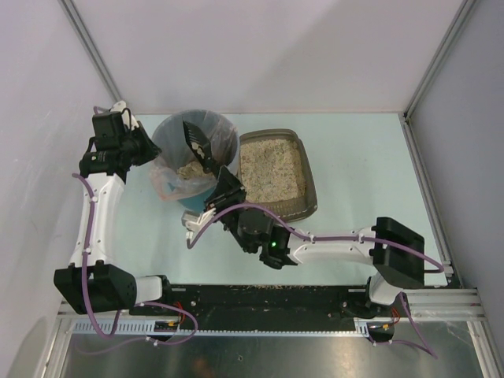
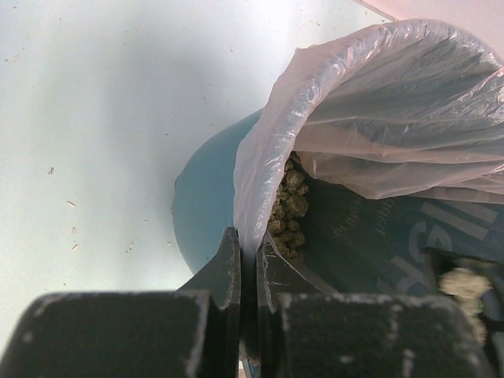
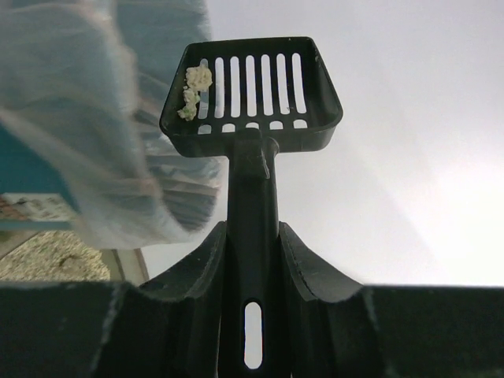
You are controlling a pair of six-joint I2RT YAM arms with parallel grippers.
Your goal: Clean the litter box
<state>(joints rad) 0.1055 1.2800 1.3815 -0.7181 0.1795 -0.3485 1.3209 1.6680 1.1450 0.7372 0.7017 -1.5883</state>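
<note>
Top external view: a pale green table carries a shallow rectangular grey-brown plastic litter box with rounded corners. It sits mid-table, filled with beige sandy granules. Just beside it on the left stands a round teal plastic bin, fitted with a clear plastic liner that spills over its rim. A black slotted plastic scoop hangs over the bin's mouth, its handle running back to the right gripper, which hovers between bin and litter box. The left gripper sits at the bin's left rim.

Left wrist view adds what the overhead view cannot show. The left gripper has its two dark fingers pressed together, pinching a fold of the liner at the bin's edge. Greenish-beige litter clumps lie inside. The scoop shows at the lower right, blurred, with a pale lump on it.

Right wrist view gives the scoop from behind. The right gripper clamps both fingers against the handle's sides, and the slotted head is raised above them. A few small pale clumps cling to its left corner — too small to see from above. The liner is blurred at left, and a corner of the litter box shows below it.
</note>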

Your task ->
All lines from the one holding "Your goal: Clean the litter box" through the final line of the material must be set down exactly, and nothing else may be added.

Response ->
Your goal: Clean the litter box
<state>(joints rad) 0.1055 1.2800 1.3815 -0.7181 0.1795 -0.3485 1.3209 1.6680 1.1450 0.7372 0.7017 -1.5883</state>
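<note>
Top external view: a pale green table carries a shallow rectangular grey-brown plastic litter box with rounded corners. It sits mid-table, filled with beige sandy granules. Just beside it on the left stands a round teal plastic bin, fitted with a clear plastic liner that spills over its rim. A black slotted plastic scoop hangs over the bin's mouth, its handle running back to the right gripper, which hovers between bin and litter box. The left gripper sits at the bin's left rim.

Left wrist view adds what the overhead view cannot show. The left gripper has its two dark fingers pressed together, pinching a fold of the liner at the bin's edge. Greenish-beige litter clumps lie inside. The scoop shows at the lower right, blurred, with a pale lump on it.

Right wrist view gives the scoop from behind. The right gripper clamps both fingers against the handle's sides, and the slotted head is raised above them. A few small pale clumps cling to its left corner — too small to see from above. The liner is blurred at left, and a corner of the litter box shows below it.
</note>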

The requested output has now been given in full.